There are a few bright spots in this casting: O’Brien uses these Labyrinth action skills to credibly wield a samurai sword, and when he jumps from a crashing car toward a construction crane, that might be the only thrilling scene in the movie. Mantzoukas does what looks like a spin of his Tick Tock Man character from John Wick : Chapitre 3 – Parabellum. But then there’s Wahlberg, who drags it all around with his harshness and flatness, and Cookson’s Nora is such a nullity she makes no impression. The only scene that inspires at least one absurd delight comes when Jones’s Bryan, who just got waterboarded with a pot of honey, and Ejiofor’s Bathurst, who just ordered that waterboarding after waterboarding. himself earlier in the movie as a sort of strength training yell in your face as to whether people are worth protecting. Play this clip in MOMA till the end of time because it’s art.
This (somewhat loose) adaptation of the 2009 novel The reincarnationist papers by D. Eric Maikranz was dumped by Paramount on its streaming service, Paramount Plus, after initially moving its theatrical release date to 2020 due to the COVID-19 pandemic. Infinite is so drab and so visually uninteresting that nothing valuable has been lost by this change in publishing strategy. Slow-motion shots of CGI bullets, drifting cars, murderous drones, and Wahlberg’s perpetually wrinkled forehead look as generic on a home TV as they do on a movie-sized screen. Whatever the stylistic flair of Antoine Fuqua who made Training day, king arthur, and gaucher once owned has since curdled.
But maybe no director could bring a movie to life with such a catastrophic storyline and such a superficial sense of their own world-building and inner mythology. Infinite looks like what we would get if Ridley Scott had given in to every interference studio note for Blade runner: all additional narration, plus all additional exposure, plus all the extra repetitive dialogue. It’s hard to discern which element of Ian Shorr’s screenplay or Todd Stein’s story is worse. Is it the fact of the first year philosophy that the immortal beings who are reincarnated in different bodies over and over again are divided into two warring factions called the “believers” and the “nihilists”? Does the movie play totally right that the “believing” Infinites really think they’ve improved life on Earth through their individual efforts over hundreds of years? (Patty Jenkins’ Wonder Woman and that of Gina Prince-Bythewood The old guard both did a better job of examining the grief, regret, and exhaustion that immortal beneficent characters might have in the face of humanity’s lack of progress.)
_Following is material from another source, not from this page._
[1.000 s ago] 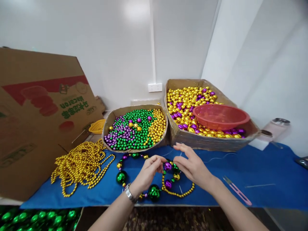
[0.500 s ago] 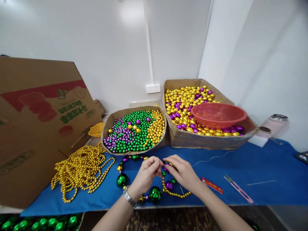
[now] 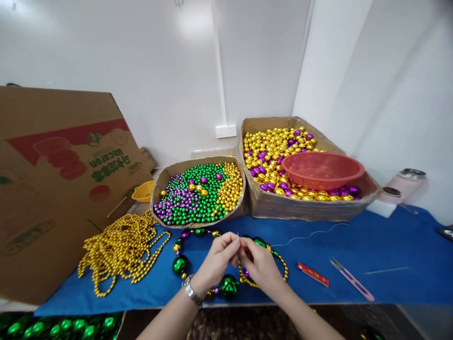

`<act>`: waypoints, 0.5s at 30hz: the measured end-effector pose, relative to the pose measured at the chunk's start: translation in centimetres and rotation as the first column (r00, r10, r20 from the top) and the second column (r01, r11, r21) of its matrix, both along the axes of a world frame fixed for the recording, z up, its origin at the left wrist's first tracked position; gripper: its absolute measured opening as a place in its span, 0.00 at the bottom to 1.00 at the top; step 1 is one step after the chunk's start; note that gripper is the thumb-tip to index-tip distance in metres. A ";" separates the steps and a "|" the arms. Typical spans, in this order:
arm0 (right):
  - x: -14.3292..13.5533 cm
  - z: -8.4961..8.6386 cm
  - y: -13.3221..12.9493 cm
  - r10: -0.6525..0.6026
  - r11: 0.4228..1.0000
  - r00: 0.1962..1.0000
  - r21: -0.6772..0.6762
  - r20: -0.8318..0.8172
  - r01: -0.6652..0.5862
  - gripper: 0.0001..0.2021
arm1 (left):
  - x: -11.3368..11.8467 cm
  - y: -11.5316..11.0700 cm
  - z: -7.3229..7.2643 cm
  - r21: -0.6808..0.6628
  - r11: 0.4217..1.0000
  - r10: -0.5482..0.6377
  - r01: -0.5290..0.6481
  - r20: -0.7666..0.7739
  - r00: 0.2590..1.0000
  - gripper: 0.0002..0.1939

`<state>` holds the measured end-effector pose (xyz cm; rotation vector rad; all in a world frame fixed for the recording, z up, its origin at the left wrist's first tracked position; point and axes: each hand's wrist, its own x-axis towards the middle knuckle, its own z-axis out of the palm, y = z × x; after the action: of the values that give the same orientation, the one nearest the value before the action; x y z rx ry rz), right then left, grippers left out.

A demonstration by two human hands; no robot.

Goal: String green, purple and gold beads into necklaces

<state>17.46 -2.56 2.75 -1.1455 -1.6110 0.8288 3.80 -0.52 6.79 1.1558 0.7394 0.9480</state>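
My left hand (image 3: 220, 257), with a metal watch on its wrist, is closed in a pinch at the table's front middle. My right hand (image 3: 259, 264) is pinched against its fingertips. A thin pale tip sticks up between them; the rest of what they hold is hidden. Around both hands lies a bead necklace (image 3: 180, 265) with large green balls and smaller gold and purple ones. Its right part, with a green ball (image 3: 260, 242) and a gold bead strand (image 3: 285, 269), runs behind and beside my right hand. A thin thread (image 3: 311, 233) trails off to the right.
A box of small beads (image 3: 198, 225) and a larger box (image 3: 300, 210) with a red basket (image 3: 322, 177) stand behind. Gold strands (image 3: 120, 250) lie left, near a carton (image 3: 63, 189). To the right are a red packet (image 3: 313, 274), pink snips (image 3: 357, 283) and a needle (image 3: 385, 271).
My right hand has moved down and left, its fingertips now meeting my left hand's. The necklace part beside it has shifted right, and a green ball shows behind the hand.
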 end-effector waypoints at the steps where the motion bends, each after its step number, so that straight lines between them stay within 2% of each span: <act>1: -0.2 -0.1 0.2 -0.017 1.000 1.000 0.014 0.007 0.017 0.08 | 0.0 -0.1 0.0 0.000 1.000 -0.007 0.007 -0.003 1.000 0.13; 6: 0.7 0.6 0.5 -0.046 0.999 0.999 0.014 -0.001 0.046 0.09 | -0.4 -0.2 0.2 0.002 1.000 0.017 -0.017 0.005 1.000 0.13; 10: 2.9 2.2 -0.3 0.003 0.999 0.998 -0.037 -0.069 -0.006 0.09 | -1.1 0.3 0.4 0.121 0.990 0.082 -0.068 -0.120 0.989 0.12; 13: 4.0 3.0 -0.8 0.038 0.994 0.981 -0.094 -0.190 -0.057 0.12 | -1.7 0.4 0.2 0.277 0.950 0.208 -0.145 -0.216 0.954 0.10; 15: 4.0 3.1 -0.9 0.028 0.991 0.953 -0.117 -0.300 -0.066 0.15 | -2.0 0.4 -0.3 0.313 0.921 0.301 -0.231 -0.197 0.933 0.09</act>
<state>21.50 -3.47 5.80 -1.0149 -1.3553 1.0930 1.82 -0.16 6.50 1.4673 1.0001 1.1852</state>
Or is it the more mundane part of this movie is the fact that the main “Infinites” are almost exclusively white characters who have lived past lives as Asians and Natives, all of whom are reduced to characteristics that only emphasize the usefulness of their body? The Japanese man who knows how to make and wield a samurai sword. The native who knows how to fight. What memories have these characters given to someone like Treadway? What lived experiences, say, dead or hunted Native Americans would give the Infinites that would broaden their perspectives, challenge their preconceptions, or complicate their certainty that they could truly build a better world with just a few hundred overpowered people? Infinite doesn’t touch any of that, but it does make sure to include a coda that shows another of these whites being reborn as a Middle Eastern baby in a US-occupied war zone. Let me repeat, yuck. “I’m not crazy, okay? Just misunderstood, ”Wahlberg’s Evan said at one point. But a better explanation for Infinite would be inept.
Infinite communicated exclusively to Paramount Plus June 11.